Add encodings for spill.b1, fill.b1 etc.

These spills and fills use 32-bit writes, knowing that the spill slot is minimum 4 bytes which makes it safe. Also simplify the definition of load/store encodings a bit by introducing loops.
2017-10-11 10:02:43 -07:00
parent 699cb9895e
commit ece09f2df2
1 changed files with 28 additions and 51 deletions
--- a/lib/cretonne/meta/isa/intel/encodings.py
+++ b/lib/cretonne/meta/isa/intel/encodings.py
@@ -120,6 +120,7 @@ enc_i32_i64(x86.sdivmodx, r.div, 0xf7, rrr=7)
 enc_i32_i64(x86.udivmodx, r.div, 0xf7, rrr=6)

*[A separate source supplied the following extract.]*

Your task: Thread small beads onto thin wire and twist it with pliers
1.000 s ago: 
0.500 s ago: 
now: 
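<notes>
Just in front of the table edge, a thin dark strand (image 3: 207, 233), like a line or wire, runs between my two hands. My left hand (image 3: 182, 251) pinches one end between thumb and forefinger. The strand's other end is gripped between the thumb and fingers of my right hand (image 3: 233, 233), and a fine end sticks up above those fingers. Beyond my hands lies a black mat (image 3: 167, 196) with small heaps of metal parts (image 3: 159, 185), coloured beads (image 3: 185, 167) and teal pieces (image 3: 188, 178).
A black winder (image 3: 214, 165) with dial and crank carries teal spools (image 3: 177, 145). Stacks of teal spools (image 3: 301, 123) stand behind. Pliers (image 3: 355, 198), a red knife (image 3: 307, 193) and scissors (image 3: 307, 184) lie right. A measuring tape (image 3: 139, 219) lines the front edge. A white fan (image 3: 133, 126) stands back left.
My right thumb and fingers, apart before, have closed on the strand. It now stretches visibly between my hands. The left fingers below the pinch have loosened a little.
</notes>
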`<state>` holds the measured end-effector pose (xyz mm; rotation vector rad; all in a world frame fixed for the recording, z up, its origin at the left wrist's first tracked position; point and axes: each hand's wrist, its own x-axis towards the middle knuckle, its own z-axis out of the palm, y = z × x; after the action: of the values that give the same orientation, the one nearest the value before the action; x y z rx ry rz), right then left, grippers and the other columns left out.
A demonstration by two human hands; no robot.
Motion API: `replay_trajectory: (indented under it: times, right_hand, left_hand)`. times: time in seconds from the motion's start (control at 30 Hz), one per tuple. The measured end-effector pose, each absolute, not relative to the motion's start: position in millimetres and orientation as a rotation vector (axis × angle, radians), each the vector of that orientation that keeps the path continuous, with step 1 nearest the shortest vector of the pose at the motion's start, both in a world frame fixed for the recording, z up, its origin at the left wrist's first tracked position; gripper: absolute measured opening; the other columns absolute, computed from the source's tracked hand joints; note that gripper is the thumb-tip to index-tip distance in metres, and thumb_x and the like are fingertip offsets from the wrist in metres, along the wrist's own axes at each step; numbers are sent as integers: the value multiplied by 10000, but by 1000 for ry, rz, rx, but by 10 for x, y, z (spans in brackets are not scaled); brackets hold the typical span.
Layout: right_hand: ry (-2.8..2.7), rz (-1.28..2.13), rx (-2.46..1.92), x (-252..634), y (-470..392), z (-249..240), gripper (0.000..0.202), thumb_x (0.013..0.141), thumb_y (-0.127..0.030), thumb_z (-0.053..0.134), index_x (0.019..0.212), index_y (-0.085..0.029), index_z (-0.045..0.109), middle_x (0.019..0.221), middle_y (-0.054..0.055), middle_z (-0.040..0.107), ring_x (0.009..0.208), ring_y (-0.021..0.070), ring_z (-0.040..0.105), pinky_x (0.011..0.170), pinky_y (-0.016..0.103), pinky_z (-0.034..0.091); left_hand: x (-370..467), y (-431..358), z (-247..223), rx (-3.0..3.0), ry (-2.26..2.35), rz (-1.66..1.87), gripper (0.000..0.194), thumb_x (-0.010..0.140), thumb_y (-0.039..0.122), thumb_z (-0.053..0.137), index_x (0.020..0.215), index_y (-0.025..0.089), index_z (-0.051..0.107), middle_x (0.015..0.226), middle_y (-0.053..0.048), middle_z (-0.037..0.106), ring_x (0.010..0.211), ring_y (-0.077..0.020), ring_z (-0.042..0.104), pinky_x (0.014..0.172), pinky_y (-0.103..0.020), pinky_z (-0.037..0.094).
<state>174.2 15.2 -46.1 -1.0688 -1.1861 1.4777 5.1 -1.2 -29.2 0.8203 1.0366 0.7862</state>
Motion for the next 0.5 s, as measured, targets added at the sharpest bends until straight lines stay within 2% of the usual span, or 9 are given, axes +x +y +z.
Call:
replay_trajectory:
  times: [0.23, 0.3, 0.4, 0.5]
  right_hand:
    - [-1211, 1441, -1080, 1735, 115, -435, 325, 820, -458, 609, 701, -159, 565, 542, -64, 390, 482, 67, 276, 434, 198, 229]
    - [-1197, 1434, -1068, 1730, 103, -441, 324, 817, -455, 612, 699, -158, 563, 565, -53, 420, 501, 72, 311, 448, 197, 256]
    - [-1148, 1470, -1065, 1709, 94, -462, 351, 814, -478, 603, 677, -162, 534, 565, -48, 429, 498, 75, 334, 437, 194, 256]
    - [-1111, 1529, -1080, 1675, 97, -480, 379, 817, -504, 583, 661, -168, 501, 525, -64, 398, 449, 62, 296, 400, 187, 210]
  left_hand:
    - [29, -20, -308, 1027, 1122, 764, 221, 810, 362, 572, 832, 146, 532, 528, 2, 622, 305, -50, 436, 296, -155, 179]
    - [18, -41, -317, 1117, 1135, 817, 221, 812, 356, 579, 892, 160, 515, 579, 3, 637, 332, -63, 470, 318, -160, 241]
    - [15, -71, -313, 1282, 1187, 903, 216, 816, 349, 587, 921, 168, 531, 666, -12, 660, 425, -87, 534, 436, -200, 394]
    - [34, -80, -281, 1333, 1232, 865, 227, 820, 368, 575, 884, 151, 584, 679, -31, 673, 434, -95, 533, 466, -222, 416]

 enc_i32_i64(base.copy, r.umr, 0x89)
+enc_both(base.copy.b1, r.umr, 0x89)
 enc_i32_i64(base.regmove, r.rmov, 0x89)
 enc_both(base.regmove.b1, r.rmov, 0x89)

@@ -188,66 +189,42 @@ I64.enc(base.ctz.i32, *r.urm(0xf3, 0x0f, 0xbc), isap=cfg.use_bmi1)
 #
 # Loads and stores.
 #
-enc_i32_i64_ld_st(base.store, True, r.st, 0x89)
-enc_i32_i64_ld_st(base.store, True, r.stDisp8, 0x89)
-enc_i32_i64_ld_st(base.store, True, r.stDisp32, 0x89)
+for recipe in [r.st, r.stDisp8, r.stDisp32]:
+    enc_i32_i64_ld_st(base.store, True, recipe, 0x89)
+    enc_i64(base.istore32.i64.any, recipe, 0x89)
+    enc_i32_i64_ld_st(base.istore16, False, recipe, 0x66, 0x89)
+
+# Byte stores are more complicated because the registers they can address
+# depends of the presence of a REX prefix. The st*_abcd recipes fall back to
+# the corresponding st* recipes when a REX prefix is applied.
+for recipe in [r.st_abcd, r.stDisp8_abcd, r.stDisp32_abcd]:
+    enc_both(base.istore8.i32.any, recipe, 0x88)
+    enc_i64(base.istore8.i64.any, recipe, 0x88)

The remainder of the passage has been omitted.